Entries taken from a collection
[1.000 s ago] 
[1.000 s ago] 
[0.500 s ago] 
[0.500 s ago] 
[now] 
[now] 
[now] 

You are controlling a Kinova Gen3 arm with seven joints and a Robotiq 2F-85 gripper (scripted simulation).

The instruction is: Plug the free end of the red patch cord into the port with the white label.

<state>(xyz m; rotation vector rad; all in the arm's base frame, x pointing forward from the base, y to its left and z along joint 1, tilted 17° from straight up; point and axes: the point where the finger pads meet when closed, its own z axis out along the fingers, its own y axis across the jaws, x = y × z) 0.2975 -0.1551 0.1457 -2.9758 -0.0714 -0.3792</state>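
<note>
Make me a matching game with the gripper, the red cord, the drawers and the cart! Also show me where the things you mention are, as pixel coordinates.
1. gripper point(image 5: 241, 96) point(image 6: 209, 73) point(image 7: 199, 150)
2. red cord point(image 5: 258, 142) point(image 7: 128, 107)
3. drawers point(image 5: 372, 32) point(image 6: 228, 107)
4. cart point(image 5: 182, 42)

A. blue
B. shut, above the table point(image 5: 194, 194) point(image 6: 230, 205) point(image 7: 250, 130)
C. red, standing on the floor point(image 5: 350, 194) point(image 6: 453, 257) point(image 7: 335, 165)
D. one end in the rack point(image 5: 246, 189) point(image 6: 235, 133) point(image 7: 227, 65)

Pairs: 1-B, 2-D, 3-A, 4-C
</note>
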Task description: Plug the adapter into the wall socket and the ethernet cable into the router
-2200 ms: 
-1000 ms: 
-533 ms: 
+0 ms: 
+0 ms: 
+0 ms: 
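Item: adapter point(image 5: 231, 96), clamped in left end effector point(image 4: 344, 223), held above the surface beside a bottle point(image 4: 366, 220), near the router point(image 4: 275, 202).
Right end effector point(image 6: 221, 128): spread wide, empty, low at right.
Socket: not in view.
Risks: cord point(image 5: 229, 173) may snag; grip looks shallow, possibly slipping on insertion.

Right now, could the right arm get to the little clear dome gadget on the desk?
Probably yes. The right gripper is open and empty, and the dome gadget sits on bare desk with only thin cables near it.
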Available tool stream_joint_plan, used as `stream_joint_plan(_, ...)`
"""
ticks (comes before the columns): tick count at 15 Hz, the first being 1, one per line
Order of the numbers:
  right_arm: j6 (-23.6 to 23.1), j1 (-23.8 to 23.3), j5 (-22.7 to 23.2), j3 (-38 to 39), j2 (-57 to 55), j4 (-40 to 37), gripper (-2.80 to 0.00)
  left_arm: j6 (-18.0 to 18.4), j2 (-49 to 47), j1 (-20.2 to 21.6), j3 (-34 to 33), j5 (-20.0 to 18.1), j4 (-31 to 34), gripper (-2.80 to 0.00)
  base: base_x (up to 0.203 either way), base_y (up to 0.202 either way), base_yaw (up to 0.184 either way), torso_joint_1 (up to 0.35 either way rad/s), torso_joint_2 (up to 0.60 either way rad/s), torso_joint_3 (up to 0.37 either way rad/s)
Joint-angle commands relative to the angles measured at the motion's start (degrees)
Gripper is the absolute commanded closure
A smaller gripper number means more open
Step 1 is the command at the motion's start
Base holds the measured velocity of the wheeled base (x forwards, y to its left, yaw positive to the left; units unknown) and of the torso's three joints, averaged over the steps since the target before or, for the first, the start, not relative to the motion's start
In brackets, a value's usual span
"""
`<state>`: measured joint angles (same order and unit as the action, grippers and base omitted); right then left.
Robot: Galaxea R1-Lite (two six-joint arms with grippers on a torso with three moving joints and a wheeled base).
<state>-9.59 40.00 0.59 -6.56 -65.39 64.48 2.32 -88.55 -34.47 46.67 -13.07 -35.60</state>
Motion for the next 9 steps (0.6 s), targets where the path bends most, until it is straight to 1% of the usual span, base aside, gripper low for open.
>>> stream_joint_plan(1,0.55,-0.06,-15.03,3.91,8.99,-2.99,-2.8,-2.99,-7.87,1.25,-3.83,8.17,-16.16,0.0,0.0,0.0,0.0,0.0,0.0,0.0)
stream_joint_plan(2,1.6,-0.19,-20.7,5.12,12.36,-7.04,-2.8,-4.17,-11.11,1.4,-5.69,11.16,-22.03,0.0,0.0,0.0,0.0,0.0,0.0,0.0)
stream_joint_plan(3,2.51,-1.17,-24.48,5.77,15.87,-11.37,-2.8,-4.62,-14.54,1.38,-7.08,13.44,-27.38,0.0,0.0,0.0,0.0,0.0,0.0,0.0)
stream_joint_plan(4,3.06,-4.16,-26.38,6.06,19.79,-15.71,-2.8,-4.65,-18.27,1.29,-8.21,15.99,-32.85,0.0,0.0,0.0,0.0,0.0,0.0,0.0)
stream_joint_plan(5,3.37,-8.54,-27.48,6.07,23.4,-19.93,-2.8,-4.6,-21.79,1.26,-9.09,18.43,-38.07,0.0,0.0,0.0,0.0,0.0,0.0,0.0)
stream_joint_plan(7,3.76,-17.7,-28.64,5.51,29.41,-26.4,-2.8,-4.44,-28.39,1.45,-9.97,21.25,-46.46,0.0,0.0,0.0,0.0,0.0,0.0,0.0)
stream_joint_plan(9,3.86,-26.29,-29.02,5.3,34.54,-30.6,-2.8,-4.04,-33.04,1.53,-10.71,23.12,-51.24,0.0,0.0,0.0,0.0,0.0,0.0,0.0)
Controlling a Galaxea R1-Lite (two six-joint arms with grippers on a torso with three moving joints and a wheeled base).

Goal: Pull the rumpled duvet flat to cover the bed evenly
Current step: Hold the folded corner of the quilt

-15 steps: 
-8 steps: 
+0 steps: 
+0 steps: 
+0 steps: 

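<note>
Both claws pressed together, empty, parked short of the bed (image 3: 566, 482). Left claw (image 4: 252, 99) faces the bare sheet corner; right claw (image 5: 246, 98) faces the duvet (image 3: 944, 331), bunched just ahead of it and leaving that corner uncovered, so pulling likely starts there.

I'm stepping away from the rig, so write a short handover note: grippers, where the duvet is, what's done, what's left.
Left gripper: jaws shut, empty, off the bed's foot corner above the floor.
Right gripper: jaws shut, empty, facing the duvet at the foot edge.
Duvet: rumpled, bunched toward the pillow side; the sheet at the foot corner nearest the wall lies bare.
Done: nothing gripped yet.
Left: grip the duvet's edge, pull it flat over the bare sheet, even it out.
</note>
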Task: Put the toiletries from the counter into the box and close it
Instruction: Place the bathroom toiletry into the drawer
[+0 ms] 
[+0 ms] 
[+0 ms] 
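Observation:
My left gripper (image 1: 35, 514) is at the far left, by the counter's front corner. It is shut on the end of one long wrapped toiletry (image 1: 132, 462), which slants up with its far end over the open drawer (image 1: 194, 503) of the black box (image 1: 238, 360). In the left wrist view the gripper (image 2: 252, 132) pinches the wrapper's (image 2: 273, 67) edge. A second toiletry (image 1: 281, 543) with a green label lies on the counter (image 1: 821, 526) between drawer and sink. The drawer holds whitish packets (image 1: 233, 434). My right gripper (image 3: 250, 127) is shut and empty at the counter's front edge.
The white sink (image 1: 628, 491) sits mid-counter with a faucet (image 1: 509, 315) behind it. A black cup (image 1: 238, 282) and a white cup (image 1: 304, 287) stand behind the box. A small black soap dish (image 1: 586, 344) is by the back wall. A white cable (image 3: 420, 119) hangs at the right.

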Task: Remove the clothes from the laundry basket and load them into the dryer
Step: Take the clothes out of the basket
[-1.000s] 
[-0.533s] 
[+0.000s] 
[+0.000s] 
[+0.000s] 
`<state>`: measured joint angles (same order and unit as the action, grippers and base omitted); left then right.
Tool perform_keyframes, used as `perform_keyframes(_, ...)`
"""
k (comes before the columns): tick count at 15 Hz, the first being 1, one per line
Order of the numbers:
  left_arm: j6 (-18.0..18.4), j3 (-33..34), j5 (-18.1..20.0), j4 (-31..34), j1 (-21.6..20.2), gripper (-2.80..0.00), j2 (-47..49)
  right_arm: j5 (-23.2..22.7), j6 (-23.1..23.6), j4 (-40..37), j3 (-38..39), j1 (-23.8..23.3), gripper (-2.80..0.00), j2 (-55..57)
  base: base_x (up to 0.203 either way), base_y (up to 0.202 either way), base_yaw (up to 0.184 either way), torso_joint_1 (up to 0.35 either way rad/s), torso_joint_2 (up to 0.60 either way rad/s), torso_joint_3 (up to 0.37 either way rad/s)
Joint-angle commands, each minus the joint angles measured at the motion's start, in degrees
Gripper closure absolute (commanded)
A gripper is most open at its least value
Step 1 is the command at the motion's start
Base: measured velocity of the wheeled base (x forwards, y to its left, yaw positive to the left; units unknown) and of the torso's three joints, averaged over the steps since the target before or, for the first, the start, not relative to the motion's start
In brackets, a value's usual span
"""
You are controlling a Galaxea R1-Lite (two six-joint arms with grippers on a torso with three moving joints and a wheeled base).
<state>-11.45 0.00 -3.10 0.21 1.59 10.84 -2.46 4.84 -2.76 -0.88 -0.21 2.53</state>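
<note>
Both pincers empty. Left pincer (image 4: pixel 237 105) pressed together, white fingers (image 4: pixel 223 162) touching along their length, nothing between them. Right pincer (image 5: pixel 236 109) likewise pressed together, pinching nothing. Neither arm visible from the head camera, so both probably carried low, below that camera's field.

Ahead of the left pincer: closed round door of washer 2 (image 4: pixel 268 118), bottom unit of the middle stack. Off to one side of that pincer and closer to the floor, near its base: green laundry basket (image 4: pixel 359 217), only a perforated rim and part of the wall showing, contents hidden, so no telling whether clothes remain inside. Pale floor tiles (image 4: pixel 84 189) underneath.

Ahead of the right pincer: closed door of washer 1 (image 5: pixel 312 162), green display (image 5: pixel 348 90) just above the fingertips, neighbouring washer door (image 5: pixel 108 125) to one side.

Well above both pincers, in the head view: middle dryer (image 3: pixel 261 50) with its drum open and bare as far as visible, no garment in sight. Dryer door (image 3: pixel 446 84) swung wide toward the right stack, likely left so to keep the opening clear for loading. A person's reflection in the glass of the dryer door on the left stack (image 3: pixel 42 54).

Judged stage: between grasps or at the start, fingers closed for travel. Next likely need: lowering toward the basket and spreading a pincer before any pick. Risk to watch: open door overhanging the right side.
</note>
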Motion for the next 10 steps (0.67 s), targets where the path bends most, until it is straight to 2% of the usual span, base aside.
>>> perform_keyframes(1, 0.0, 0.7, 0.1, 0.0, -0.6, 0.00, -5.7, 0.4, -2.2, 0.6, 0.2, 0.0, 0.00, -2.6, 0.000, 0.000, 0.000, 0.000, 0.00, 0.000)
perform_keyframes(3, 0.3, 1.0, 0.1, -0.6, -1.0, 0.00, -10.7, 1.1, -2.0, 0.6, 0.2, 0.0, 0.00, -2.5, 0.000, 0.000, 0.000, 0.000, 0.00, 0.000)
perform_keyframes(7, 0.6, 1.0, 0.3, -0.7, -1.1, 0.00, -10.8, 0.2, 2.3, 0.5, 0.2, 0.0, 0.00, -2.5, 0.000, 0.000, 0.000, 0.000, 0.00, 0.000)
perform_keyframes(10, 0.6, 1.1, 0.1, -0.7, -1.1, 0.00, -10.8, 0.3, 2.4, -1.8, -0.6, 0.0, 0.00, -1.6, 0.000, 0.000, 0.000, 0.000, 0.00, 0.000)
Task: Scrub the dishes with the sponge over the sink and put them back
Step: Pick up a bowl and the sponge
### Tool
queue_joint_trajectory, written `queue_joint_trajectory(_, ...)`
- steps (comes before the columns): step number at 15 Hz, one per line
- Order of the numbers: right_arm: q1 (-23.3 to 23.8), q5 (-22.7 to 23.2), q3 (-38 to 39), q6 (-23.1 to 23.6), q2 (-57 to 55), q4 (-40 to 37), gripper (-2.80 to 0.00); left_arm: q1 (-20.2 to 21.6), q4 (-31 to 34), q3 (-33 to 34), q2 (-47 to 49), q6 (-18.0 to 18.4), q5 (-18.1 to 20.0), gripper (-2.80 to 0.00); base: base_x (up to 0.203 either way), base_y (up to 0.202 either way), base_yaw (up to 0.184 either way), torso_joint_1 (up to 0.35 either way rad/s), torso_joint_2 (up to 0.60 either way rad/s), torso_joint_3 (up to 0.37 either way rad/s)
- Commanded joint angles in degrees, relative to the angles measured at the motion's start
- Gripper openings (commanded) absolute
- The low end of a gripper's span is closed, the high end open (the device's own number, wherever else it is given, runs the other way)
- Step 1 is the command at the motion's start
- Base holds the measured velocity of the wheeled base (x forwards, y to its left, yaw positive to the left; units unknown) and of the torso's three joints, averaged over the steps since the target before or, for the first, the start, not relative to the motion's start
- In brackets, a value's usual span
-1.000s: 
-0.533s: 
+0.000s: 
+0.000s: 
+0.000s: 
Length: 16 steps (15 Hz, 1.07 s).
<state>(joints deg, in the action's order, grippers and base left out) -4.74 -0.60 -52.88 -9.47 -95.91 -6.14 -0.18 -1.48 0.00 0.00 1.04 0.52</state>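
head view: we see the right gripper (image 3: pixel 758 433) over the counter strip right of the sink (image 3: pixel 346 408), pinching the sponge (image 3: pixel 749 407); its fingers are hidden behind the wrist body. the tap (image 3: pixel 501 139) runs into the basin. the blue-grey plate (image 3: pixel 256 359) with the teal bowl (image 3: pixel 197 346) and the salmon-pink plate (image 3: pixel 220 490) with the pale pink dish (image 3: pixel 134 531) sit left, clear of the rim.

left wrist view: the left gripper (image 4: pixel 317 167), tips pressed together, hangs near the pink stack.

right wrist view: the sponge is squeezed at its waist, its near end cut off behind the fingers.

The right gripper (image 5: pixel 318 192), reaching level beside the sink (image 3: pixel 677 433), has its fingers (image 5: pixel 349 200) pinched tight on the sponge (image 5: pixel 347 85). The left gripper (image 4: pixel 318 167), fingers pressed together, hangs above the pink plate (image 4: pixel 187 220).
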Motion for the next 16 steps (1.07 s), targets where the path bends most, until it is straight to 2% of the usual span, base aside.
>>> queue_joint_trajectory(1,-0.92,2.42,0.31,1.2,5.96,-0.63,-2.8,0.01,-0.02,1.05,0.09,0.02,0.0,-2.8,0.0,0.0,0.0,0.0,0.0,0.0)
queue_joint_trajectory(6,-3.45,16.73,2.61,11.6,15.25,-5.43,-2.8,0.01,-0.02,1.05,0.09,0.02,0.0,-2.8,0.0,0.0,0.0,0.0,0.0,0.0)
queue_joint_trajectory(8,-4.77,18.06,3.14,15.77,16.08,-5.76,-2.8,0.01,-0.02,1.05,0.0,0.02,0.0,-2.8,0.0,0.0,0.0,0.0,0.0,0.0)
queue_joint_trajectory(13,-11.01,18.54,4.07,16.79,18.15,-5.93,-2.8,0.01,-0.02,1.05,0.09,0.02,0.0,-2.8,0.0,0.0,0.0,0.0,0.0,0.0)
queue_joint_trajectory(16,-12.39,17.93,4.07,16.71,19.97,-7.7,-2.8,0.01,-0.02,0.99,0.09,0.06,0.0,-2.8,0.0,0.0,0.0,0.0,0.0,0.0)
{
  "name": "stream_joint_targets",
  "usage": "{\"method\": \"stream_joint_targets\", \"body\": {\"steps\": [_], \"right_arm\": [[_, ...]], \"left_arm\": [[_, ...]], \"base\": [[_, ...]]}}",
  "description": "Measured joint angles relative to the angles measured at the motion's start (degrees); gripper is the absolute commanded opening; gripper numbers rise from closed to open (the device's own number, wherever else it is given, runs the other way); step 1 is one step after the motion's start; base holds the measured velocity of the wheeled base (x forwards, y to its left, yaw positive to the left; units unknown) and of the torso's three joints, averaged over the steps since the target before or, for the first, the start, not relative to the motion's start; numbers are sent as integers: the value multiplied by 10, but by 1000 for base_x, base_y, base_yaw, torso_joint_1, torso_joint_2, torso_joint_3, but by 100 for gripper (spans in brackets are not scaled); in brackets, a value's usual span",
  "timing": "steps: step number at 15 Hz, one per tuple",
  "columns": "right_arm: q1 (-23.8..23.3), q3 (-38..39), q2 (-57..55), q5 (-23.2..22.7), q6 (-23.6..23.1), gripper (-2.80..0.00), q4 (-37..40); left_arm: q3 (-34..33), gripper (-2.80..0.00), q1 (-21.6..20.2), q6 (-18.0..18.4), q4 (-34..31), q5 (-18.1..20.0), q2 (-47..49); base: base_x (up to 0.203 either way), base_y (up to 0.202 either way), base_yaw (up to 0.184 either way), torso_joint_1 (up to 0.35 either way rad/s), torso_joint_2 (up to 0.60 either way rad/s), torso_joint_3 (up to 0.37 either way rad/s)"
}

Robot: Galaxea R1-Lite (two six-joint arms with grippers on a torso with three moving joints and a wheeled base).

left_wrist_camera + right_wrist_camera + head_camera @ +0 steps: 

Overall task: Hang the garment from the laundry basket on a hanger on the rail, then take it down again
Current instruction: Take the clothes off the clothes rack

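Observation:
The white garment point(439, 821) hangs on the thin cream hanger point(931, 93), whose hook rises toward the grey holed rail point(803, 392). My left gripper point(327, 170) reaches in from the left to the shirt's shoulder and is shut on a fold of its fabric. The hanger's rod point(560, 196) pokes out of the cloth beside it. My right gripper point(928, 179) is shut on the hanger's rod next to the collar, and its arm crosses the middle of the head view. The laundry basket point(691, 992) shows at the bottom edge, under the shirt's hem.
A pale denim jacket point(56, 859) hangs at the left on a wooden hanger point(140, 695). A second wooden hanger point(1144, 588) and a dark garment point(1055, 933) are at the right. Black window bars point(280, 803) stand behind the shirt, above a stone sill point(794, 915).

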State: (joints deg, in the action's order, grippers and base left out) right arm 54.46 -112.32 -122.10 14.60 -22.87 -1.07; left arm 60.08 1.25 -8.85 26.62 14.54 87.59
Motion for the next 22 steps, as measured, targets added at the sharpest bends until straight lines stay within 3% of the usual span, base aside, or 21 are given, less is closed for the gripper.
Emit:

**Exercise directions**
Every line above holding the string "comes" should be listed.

**Answer section**
ticks (comes before the columns): tick count at 15 Hz, the first being 1, one per line
k (comes before the columns): tick count at 15 Hz, the first being 1, one per line
- steps (comes before the columns): step number at 15 Hz, one per line

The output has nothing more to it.